On 11/03/2013 23:48, Danny Coward wrote:
> A) Implementation Issue with ServerContainerProvider
<snip/>
>
> Fortunately, this instance of the ServletContext is readily available in
> any ServletContexListener the developer may need to make the bootstrap
> call from. There are various options for reworking the API,
>
> ServerContainerProvider.getServerContainer(String contextRoot)
Won't work in a virtual hosting environment where there may be multiple
web applications with the same context path.
> ServerContainerProvider.getServerContainer(ServletContext servletContext)
That needs to be an object to prevent a dependency
> or ServerContainer.setContext(Object context)
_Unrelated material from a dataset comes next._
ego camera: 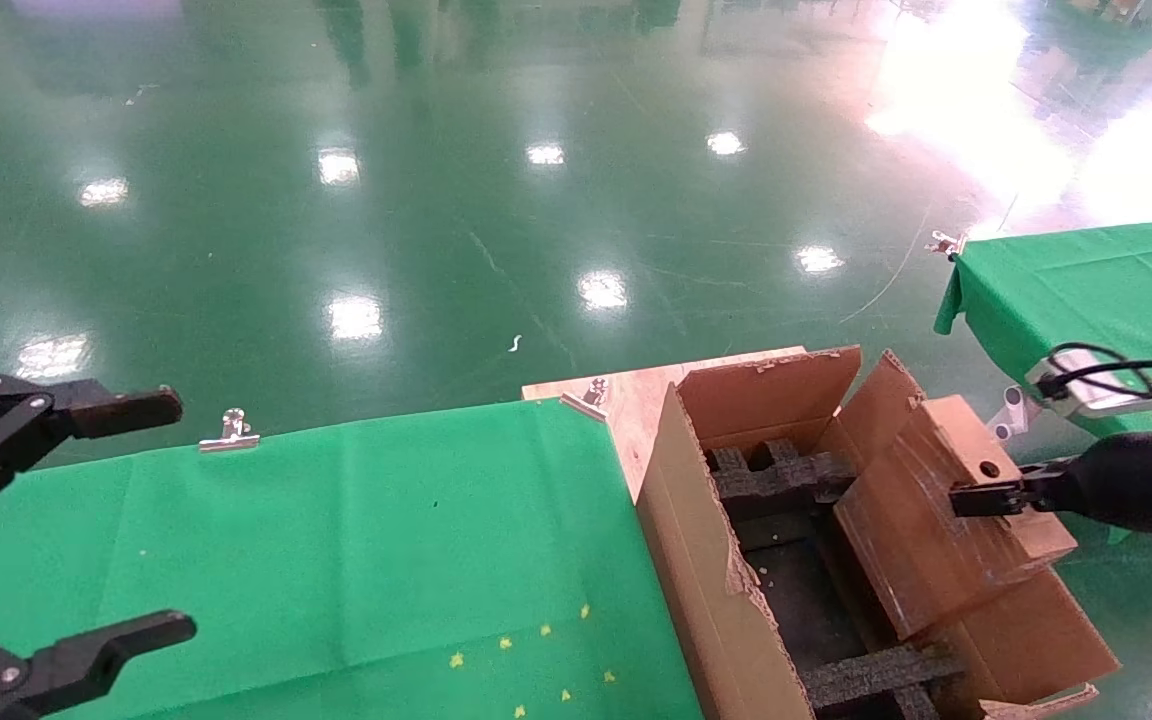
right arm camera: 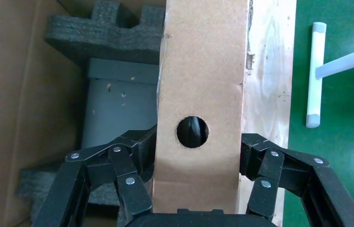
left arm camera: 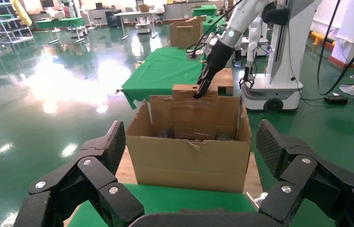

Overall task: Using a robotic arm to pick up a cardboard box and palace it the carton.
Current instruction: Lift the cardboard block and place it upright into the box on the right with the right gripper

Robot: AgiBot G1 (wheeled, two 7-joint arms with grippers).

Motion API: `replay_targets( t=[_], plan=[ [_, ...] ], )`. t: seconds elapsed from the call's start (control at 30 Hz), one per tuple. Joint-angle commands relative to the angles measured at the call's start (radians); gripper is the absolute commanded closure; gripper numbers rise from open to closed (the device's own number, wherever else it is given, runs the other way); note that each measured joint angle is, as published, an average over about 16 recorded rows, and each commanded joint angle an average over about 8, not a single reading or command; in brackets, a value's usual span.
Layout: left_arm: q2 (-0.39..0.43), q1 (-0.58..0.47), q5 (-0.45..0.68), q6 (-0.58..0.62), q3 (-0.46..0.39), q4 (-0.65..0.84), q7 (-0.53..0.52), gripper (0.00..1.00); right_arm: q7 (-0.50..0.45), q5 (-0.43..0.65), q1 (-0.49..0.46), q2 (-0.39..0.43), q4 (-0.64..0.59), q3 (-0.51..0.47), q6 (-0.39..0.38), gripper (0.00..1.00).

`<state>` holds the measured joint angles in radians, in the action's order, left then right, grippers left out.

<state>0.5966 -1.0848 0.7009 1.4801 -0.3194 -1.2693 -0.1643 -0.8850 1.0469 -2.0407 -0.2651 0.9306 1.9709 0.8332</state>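
Carton (ego camera: pixel 696 520) base beyond frame edge

The head camera looks down from high over the table (ego camera: pixel 336 540), with the carton (ego camera: pixel 726 560) at the near right. The left wrist camera faces right across the table toward the same carton (left arm camera: pixel 189 156). The right wrist camera looks from very close into the carton (right arm camera: pixel 33 94).

The black linkage-fingered right gripper (ego camera: pixel 966 497) reaches in from three o'clock, its fingers (right arm camera: pixel 132 182) clamped against something between them. At eight o'clock, the black left gripper (ego camera: pixel 151 515) hangs with fingers spread wide.
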Motion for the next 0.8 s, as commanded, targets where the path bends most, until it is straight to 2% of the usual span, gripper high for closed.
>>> replay_targets(
  t=[0.03, 0.3, 0.8],
  plan=[
    [0.0, 0.0, 0.0, 0.0, 0.0, 0.0, 0.0, 0.0, -0.003, -0.008, 0.024, -0.011, 0.001, 0.007, -0.032, 1.0],
    [0.0, 0.0, 0.0, 0.0, 0.0, 0.0, 0.0, 0.0, -0.029, -0.021, 0.094, -0.067, -0.018, 0.028, -0.11, 1.0],
    [0.0, 0.0, 0.0, 0.0, -0.001, 0.0, 0.0, 0.0, -0.077, -0.012, 0.184, -0.177, -0.067, 0.057, -0.198, 1.0]
  ],
)
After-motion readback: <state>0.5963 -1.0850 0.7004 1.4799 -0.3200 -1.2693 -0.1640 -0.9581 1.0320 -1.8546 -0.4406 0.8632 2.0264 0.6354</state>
Either of these would be find by me.
> though after some thought, I think the simplest approach is to remove
> the ServerContainerProvider class altogether and require that, for
> websocket implementations in the web container, the ServletContext
> instance have a named attribute that is the websocket ServerContainer.
> Its one less API class, in exchange for a named attribute.
While I like the simplicity that won't work for a WebSocket
implementation that is independent of the container because:
- the container has no way of knowing it needs to add the
ServerContainer (because of the 100% programmatic requirement there is
no SCI to do this for us)
- the implementation has no way of identifying the ServletContext
Another option would be to have a standard ServletContextListener but
that adds a hard dependency on the Servlet API.
I think we are back to
ServerContainerProvider.getServerContainer(Object servletContext)
or ServerContainer.setContext(Object context)
At this point, I'd be happy with either.